Annex E. Application of Legal Processes
This sub-section outlines the legislative change requirements for each delivery option, and sets out an indicative delivery timetable.
Central Coordinated Option
As explained above, the main requirements for instituting the would require:
- Further devolution of powers from Westminster to the Scottish Parliament.
This could be achieved through an Order in Council, which is a form of secondary legislation of the UK Government. It would not therefore need approval by the UK Parliament. There is no guarantee that the UK Government would be willing to promote the secondary legislation that would be required. Even if it was, it is likely to take some time to achieve, particularly in the wider context of Brexit and the amount of parliamentary time that will be devoted to Brexit legislation (including substantial amounts of secondary legislation) in the coming years.
Once granted, the IGC could be introduced in Scotland via primary legislation of the Scottish Parliament. It is likely that primary legislation would set out the broad powers needed for IGC to be introduced, with the detail to be fleshed out in secondary legislation.
Further guidance from the Scottish Ministers on the application of the regulations in practice would likely be required.
Local Coordinated Option
Implementing the within devolved powers would require:
- Primary legislation of the Scottish Parliament;
- Secondary legislation by the Scottish Ministers; and
- Statutory guidance.
In particular, there would likely need to be detailed guidance for planning authorities on ensuring a sufficiently local connection for any spending on infrastructure, particularly if payments were being made to third party bodies or if funds were being applied to cross-authority projects. This may be achieved by ensuring close alignment with Local Development Plans.
Draft Delivery Programme
This subsection sets out a high-level timescale for the delivery of the IGC variants.
It is difficult to anticipate detailed timescales for delivery without a clearer understanding of the design stages. Theses delivery timescales are therefore indicative but reflects professional judgment with respect to likely design, development and implementation. Central Coordinated Option
- Stage 1: Lobbying UK Government for change to devolved taxation powers and securing necessary legislative change: 1-2 years;
- Stage 2: Drafting Bill for progression through the Scottish Parliament up to obtaining Royal Assent: 1-2 years;
- Stage 3: Preparing and giving effect to regulations and statutory guidance: 1-2 years; and
- Stage 4: Allowing a period of time for implementation in practice: 1-2 years.

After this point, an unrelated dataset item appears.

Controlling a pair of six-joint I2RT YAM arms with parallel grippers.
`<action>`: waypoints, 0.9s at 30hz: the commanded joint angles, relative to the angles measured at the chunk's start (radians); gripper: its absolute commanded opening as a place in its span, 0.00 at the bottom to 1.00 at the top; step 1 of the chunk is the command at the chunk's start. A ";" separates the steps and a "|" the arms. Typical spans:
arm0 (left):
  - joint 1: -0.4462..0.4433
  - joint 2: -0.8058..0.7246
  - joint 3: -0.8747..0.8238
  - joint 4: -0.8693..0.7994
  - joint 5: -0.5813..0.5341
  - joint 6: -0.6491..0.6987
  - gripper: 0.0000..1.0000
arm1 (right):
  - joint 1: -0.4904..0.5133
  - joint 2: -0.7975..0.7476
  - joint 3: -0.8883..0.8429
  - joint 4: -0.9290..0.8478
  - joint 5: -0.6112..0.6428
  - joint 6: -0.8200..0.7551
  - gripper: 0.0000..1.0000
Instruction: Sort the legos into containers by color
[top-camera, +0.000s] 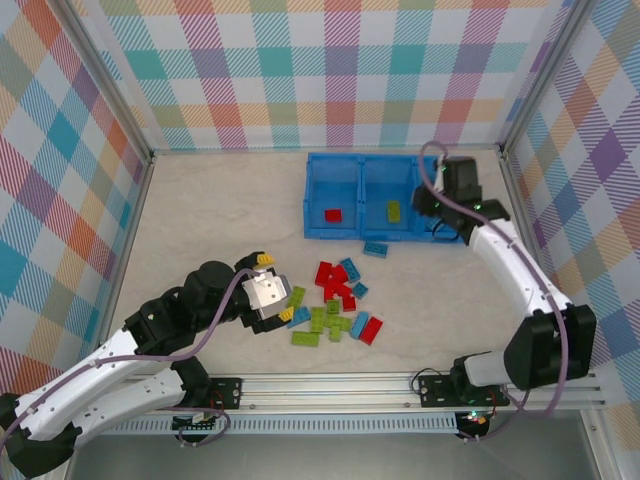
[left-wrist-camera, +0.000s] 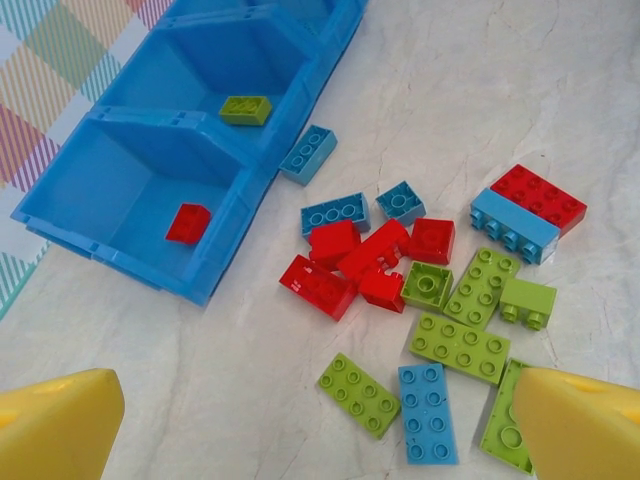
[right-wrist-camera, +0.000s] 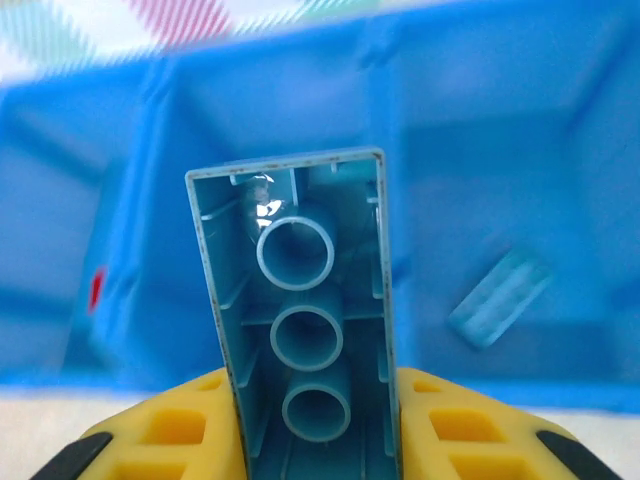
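The right gripper gripped a light blue brick, long axis projecting straight out from the jaws, hollow underside visible, directly above the right-end compartment of the tray. The left gripper, jaws spread, hung over the loose legos just in front of the tray.

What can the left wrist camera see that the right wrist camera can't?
Left wrist view: loose bricks in red, green and blue lying on the table, a red brick in one tray compartment, a green brick in the next, and the left claw open.
Right wrist view: the right claw shut on a blue brick, hollow underside facing the camera, with a second blue brick lying in the compartment beyond it.
Both: the blue tray.
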 joint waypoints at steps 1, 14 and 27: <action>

Note that many of these steps may run contemporaneously, so the overall timescale for delivery (from design to implementation) is likely to be between 3 and 5 years.
Local Coordinated Option
- Stage 1: Drafting Bill for progression through the Scottish Parliament up to obtaining Royal Assent: 1-2 years;
- Stage 2: Preparing and giving effect to regulations and statutory guidance:
1-2 years; and
- Stage 3: Allowing a period of time for implementation in practice: 1-2 years.
Note that many of these steps may run contemporaneously, so the overall timescale for delivery (from design to implementation) is likely to be between 2 and 4 years.
It is difficult to anticipate the requirements for preparing existing organisations and government bodies for the delivery of both variants of the IGC. Specific legislative, administrative and other practical challenges have not been scoped at this stage and would likely arise in the detailed design stage. Approximate estimates of set up and administration costs are provided in Annex F.